= Werner Volkmer =

Werner Volkmer (May 16, 1944 - June 12, 2020) was a German-Canadian documentary filmmaker. He was most noted for his 2000 film Searching for Louis Archambault (À la recherche de Louis Archambault), which was the winner of the Jutra Award for Best Documentary Film at the 3rd Jutra Awards in 2001.

Born in Haan, Germany, in 1944, he studied communications, advertising and design at the Kunsthochschule Kassel in Kassel before emigrating to Canada in 1970, where he was a cofounder of the Aquilon Films studio.

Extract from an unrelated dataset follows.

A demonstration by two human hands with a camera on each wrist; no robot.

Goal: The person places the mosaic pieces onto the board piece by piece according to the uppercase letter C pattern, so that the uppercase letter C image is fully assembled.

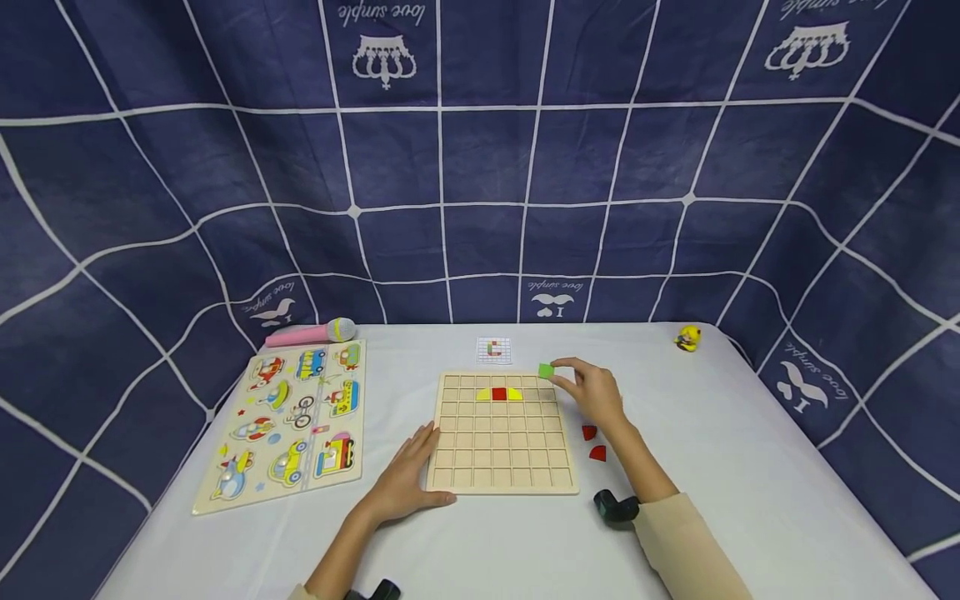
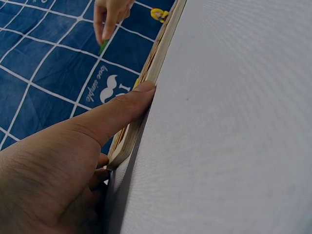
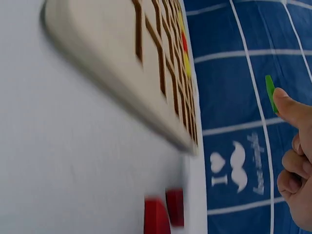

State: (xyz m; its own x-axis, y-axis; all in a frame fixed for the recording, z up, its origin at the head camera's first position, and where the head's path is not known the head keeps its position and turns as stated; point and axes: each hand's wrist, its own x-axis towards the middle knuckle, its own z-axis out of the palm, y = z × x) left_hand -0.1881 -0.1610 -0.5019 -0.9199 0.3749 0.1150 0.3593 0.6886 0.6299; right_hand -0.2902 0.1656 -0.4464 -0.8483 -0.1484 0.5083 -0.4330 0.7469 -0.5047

He received a Gemini Award nomination for Best Documentary Program at the 5th Gemini Awards in 1990 for Batiya Bak!, a documentary about Turkish immigrants to Canada.

In addition to its Jutra Award win, Searching for Louis Archambault was also the winner of the award for Best Canadian Film at the 2000 International Festival of Films on Art, and the award for Best Arts Documentary at the 2000 Hot Docs Canadian International Documentary Festival.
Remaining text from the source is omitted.